Mi primer crimen lo cometí una mañana de agosto. Ya a las once hacía un calor espantoso y la gente, vestida de invierno, sudaba en las micros, en el Metro, en los restaurantes al paso. Vi a una chica que se paseaba por la Plaza de Armas. Tenía unos 19 años y caminaba con aire inocente y pantalones de cotelé negro alrededor de un fotógrafo de cajón.
-¿Qué haces? ¿Eres modelo barata? -le pregunté.

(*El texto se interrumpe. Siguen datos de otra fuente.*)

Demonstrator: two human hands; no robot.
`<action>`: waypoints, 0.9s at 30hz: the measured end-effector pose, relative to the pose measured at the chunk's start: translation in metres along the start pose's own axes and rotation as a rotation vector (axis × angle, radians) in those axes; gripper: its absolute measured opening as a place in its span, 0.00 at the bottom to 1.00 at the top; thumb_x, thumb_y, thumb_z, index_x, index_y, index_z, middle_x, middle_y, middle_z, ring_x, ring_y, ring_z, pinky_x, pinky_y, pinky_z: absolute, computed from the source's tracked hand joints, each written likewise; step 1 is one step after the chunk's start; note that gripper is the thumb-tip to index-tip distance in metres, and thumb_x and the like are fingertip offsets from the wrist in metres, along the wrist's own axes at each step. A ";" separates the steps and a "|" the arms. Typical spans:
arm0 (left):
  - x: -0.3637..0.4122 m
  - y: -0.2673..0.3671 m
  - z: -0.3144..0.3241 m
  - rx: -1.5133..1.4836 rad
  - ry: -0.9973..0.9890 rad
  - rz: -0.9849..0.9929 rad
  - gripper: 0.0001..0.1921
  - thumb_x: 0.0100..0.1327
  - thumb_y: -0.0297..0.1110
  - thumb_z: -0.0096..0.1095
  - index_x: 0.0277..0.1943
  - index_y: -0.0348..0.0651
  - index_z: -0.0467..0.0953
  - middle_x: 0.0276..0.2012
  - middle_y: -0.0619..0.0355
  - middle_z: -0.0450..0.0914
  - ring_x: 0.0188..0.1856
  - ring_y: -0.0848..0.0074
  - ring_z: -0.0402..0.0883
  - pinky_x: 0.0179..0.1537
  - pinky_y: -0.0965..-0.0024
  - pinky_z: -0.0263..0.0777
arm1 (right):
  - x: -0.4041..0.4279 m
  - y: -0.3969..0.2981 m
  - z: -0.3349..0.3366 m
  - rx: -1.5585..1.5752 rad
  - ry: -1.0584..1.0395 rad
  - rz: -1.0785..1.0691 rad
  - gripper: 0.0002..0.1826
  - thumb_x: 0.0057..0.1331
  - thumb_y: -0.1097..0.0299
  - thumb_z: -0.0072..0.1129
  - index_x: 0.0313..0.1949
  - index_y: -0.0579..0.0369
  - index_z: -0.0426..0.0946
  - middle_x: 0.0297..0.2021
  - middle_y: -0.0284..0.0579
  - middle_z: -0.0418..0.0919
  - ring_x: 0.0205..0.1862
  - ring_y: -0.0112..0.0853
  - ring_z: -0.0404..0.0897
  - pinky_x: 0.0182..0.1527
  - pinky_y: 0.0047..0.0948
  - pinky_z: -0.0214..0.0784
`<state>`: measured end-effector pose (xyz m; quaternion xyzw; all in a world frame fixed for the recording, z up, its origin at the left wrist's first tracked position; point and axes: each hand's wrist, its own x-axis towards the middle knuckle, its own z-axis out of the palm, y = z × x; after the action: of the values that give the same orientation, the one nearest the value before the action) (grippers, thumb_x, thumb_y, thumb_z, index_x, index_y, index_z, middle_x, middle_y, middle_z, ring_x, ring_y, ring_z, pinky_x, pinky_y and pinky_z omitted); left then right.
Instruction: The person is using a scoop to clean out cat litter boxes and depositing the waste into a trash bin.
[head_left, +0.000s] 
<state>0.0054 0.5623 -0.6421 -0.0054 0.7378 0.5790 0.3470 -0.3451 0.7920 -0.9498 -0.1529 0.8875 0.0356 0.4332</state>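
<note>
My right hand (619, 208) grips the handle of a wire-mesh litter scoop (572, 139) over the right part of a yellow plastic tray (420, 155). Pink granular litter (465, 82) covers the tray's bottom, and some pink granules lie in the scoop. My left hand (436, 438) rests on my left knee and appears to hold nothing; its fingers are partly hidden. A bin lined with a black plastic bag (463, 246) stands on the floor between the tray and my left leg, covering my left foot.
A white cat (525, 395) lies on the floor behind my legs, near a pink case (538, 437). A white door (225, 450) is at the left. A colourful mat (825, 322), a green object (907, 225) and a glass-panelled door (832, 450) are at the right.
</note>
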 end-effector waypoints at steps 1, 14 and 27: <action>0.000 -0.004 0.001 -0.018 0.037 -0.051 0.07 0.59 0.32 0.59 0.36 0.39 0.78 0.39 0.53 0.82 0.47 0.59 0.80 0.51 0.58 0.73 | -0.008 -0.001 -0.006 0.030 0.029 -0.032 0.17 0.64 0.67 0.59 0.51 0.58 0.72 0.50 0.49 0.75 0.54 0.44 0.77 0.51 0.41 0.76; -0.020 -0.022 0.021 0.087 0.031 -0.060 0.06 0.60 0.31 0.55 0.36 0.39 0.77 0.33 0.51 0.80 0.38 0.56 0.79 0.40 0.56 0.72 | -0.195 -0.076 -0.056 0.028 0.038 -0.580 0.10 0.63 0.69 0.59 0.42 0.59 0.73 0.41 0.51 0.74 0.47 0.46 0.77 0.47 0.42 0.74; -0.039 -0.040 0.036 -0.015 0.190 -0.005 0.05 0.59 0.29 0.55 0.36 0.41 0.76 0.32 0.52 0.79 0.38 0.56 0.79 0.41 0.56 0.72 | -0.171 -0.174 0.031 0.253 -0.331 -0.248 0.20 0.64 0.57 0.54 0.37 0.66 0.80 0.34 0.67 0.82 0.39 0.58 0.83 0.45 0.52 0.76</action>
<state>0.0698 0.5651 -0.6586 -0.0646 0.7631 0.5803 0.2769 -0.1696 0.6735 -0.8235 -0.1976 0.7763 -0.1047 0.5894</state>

-No señor -me respondió con timidez- Yo... atiendo caballeros.
-Pues, atiéndeme.
Me miró, asustada, y me pidió que la acompañara.
-¿Que nunca has visto a un hombre de zapatos puntudos?
Me hacía callar.
-Shhh... -me rogaba.
-¡Ah, meretriz, no sabes con quién te metes!
Estaba aterrada. En el camino me informó su tarifa. Saqué dos billetes arrugados y los traspasé de mano.
-No... aquí no. Arriba...
Subimos a un ascensor y marcó el piso 7. Yo le presionaba las nalgas con mi humanidad. Ella chocaba una de sus mejillas contra el espejo.
-¡Caballero! -me suplicaba- así no lo atiendo.
-Tú eres la única mujer que habrá muerto dos veces -le vaticiné.
No entendió. Ya en la habitación procedió con su acostumbrado show, que me arrancó carcajadas.
-¡Ja ja ja ja ja ja ja!
-¿De qué se ríe?
-¡Ja ja ja ja ja ja ja!
Estaba semi desnuda sobre una cama vulgar de colcha vulgar y lámpara vulgar de calle San Antonio desde donde, abriendo las ventanas, se divisaba un enorme muro gris. Vestía un colaless blanco y olía a jabón.
-Date vuelta.
Se dio vuelta. Sus nalgas eran monumentales, redondas y apretadas. Su piel morena tenía la textura de una pelota de básquetbol.
-Échese encima -me sugirió.
Entonces le hundí el estilete por debajo del omóplato, atravesándole pulmón y corazón, de tal forma que la punta parecía un iceberg en su pecho. Su cuerpo me regaló unos estertores antes de morir encima de la colcha vulgar, que se iba tiñendo de rojo.
-Eres la única mujer que ha muerto dos veces en esta pieza -le susurré al retirar la cuchilla.
Nunca les susurro a los muertos. Pero esa vez lo hice. Es fácil matar pobres. A los pobres no les alcanza para abogado. Este crimen fue cometido hace cuatro años. Ni siquiera salió en los diarios.